On the heels of New York’s legalization of recreational marijuana and proposed regulations for the State’s emerging cannabis industry, cannabis businesses are positioned to receive new state tax breaks. On April 9, Gov. Kathy Hochul signed off on the State’s Fiscal Year 2023 budget (the Budget). Importantly, the Budget carves out exemptions from Internal Revenue Code (IRC) Section 280E for New York cannabis businesses, that will now see significant tax savings beginning Jan. 1, 2023. Senate Bill S8009C (the Bill) enacted into law major components of legislation necessary to implement the Budget.
IRC Section 280E prevents businesses from deducting expenses related to the “trafficking [of] controlled substances within the meaning of schedule I and II of the Controlled Substances Act.” Marijuana is a Schedule I substance under the Controlled Substances Act, meaning cannabis businesses, including growers, processors, sellers and distributors, were not allowed to deduct otherwise ordinary business expenses from their state and federal taxes.
Under the Bill, IRC Section 280E will not apply to the production and distribution of adult-use cannabis products.
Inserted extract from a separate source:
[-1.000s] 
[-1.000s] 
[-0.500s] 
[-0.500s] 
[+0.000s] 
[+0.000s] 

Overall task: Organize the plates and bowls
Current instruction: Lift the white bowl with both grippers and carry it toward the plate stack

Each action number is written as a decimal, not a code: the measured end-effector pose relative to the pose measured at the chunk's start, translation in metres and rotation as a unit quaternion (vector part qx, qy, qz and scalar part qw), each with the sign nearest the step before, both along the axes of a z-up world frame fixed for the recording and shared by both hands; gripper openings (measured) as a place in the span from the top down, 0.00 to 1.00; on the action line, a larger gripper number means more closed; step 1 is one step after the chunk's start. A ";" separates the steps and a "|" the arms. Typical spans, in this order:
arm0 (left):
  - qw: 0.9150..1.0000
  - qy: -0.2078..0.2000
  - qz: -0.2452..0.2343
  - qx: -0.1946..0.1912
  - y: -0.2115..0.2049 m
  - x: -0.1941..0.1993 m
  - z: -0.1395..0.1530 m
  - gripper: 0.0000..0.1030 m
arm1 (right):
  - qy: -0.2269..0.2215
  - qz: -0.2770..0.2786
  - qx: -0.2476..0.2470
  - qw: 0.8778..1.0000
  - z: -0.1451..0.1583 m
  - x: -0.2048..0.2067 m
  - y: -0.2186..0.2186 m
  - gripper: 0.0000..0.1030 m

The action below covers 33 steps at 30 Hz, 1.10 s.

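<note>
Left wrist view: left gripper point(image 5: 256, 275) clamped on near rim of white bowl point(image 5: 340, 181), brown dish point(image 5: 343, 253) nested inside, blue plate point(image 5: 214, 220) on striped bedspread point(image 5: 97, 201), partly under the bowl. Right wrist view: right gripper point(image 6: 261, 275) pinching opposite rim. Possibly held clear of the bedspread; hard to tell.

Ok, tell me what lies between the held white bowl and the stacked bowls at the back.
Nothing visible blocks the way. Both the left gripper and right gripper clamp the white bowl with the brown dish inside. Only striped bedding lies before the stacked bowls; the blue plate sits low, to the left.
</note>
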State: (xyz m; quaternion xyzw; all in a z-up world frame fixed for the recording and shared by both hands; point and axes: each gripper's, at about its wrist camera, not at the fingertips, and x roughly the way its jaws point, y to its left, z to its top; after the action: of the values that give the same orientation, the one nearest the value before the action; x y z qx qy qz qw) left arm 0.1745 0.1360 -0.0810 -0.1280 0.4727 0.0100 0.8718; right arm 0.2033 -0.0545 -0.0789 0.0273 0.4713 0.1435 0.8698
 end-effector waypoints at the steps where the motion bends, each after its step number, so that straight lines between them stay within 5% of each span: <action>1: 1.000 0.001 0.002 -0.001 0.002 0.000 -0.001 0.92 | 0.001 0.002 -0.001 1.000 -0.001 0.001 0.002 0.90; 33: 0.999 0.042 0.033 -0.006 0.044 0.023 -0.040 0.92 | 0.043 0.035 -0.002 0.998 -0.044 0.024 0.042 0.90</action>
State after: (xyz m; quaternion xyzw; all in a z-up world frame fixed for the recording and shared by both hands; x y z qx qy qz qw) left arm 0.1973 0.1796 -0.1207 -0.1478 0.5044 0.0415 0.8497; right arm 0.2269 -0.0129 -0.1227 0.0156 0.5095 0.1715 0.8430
While the Bill does not allow cannabis businesses to deduct business expenses on their federal taxes, they permit cannabis businesses to make those deductions on their New York state taxes starting this year. The Bill also amended New York state tax law to exclude the amount of the disallowed IRC Section 280E deduction from “entire net income” and subtract the same from adjusted gross income.
This is an extraordinary development for New York cannabis businesses, especially for small businesses. The Bill ensures the cannabis market won’t be controlled by a small number of large companies and will make it easier for emerging cannabis businesses to profit off of New York’s new cannabis market.